- _EXERCISE REQUIREMENTS_
With the pictures left out, write out exactly the lines of the listing below that run from the line with "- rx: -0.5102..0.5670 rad" through the line with "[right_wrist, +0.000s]".

- _DATA SECTION_

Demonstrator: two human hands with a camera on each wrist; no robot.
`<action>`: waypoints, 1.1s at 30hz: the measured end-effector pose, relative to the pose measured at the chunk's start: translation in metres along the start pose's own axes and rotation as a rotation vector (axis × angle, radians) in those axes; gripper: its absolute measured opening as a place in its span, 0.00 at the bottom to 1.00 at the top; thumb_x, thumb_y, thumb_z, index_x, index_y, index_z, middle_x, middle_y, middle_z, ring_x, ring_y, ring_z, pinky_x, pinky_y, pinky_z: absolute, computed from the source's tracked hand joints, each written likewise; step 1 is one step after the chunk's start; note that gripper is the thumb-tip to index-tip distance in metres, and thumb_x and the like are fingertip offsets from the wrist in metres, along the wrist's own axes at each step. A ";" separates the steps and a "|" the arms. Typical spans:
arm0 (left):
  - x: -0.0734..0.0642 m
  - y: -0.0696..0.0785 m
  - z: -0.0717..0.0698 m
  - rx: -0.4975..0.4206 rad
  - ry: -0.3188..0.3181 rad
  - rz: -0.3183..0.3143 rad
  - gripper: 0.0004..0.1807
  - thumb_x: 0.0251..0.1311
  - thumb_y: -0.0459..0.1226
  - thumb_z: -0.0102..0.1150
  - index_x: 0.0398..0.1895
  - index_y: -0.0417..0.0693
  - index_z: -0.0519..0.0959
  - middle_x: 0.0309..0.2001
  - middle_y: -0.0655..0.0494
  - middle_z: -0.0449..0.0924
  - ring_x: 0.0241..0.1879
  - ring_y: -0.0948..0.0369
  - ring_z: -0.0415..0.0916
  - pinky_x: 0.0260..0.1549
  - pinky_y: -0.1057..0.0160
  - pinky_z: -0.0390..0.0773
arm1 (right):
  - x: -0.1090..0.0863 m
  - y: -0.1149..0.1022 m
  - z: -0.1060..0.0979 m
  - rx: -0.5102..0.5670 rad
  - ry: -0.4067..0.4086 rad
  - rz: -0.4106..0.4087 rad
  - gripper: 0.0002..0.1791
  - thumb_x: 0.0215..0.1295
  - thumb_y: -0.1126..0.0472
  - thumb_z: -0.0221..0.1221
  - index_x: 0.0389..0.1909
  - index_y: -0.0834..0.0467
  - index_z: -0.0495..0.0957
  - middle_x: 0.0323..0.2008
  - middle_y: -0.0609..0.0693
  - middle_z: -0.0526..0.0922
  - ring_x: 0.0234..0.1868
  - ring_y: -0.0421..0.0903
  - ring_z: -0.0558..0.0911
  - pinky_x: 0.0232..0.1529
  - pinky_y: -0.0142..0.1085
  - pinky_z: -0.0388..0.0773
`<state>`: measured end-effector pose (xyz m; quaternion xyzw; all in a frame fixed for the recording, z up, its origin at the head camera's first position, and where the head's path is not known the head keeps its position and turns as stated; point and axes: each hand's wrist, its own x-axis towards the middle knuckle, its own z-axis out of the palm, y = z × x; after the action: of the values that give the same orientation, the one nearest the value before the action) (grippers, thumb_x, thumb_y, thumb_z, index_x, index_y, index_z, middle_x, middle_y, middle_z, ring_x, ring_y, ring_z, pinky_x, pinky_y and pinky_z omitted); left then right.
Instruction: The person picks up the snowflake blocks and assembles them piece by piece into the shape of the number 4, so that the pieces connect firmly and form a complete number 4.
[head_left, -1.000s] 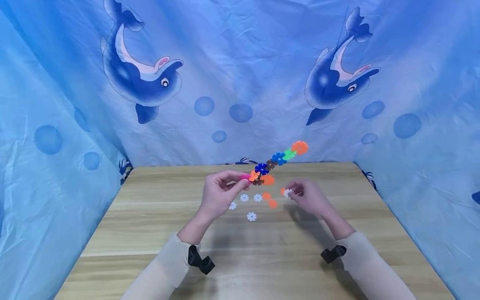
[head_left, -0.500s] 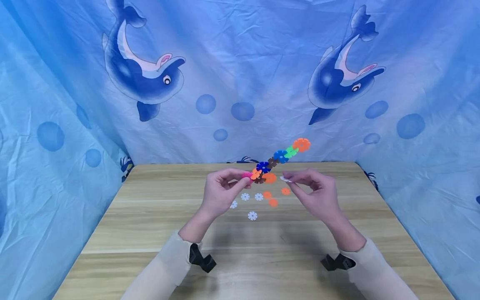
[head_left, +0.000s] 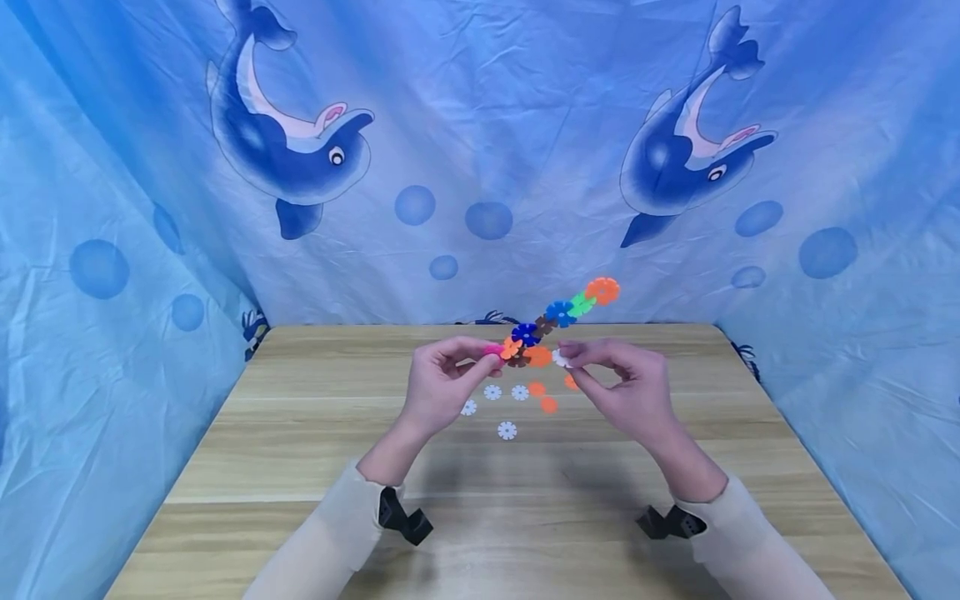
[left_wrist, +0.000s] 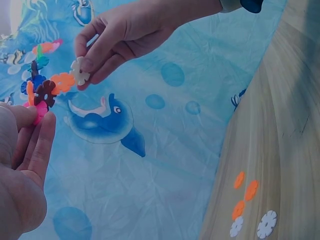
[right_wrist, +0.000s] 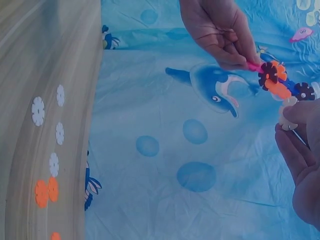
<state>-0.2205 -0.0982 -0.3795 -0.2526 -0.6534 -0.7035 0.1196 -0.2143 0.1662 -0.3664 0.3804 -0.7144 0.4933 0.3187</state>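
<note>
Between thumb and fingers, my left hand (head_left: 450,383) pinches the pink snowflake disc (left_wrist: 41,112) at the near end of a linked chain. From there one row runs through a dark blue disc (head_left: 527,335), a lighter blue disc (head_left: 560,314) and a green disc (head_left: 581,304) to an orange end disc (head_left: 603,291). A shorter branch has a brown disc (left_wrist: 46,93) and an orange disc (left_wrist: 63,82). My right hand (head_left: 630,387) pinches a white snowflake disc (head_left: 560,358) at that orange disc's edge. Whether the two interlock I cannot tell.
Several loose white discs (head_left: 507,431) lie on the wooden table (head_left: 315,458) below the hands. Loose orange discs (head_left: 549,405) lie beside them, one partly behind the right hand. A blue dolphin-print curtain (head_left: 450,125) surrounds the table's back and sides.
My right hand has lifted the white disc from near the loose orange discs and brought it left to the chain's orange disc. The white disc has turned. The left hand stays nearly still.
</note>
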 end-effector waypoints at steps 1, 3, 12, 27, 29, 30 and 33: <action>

- _WRITTEN ANSWER_
  - rx: -0.5102..0.5670 rad
  - ry: -0.4067..0.4086 rad
  - rz: -0.4106..0.4087 rad
  - gripper: 0.0002..0.1791
  - thumb_x: 0.0215..0.1295
  - thumb_y: -0.1126..0.0472
  - thumb_z: -0.0221..0.1221
  - index_x: 0.0389..0.1909
  - index_y: -0.0834..0.0467
  - index_z: -0.0495..0.0957
  - middle_x: 0.0323..0.2008
  - middle_y: -0.0609..0.0693
  - middle_z: -0.0526..0.0922
  - ring_x: 0.0234..0.1868
  - ring_y: -0.0421..0.0903
  - ring_z: -0.0558..0.0911
  - pinky_x: 0.0232..0.1529
  - pinky_y: -0.0142..0.1085
  - pinky_z: -0.0388..0.0773
`<state>`: measured end-effector pose (xyz m; quaternion xyzw; all in a frame fixed for the recording, z up, its origin at the head camera's first position, and where the head's path is not known the head keeps its position and turns as stated; point and axes: each hand's wrist, its own x-axis towards the middle knuckle, its own z-axis out of the palm, y = z × x; after the action: of the values that give the same orientation, the one nearest the value before the action) (grippers, thumb_x, thumb_y, thumb_z, index_x, index_y, index_z, middle_x, middle_y, middle_z, ring_x, ring_y, ring_z, pinky_x, pinky_y and pinky_z omitted); left then right.
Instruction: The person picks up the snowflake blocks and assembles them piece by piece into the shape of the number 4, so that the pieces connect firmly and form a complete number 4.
[head_left, -1.000s] 
[head_left, -0.500s] 
[head_left, +0.000s] 
[left_wrist, +0.000s] 
[right_wrist, +0.000s] 

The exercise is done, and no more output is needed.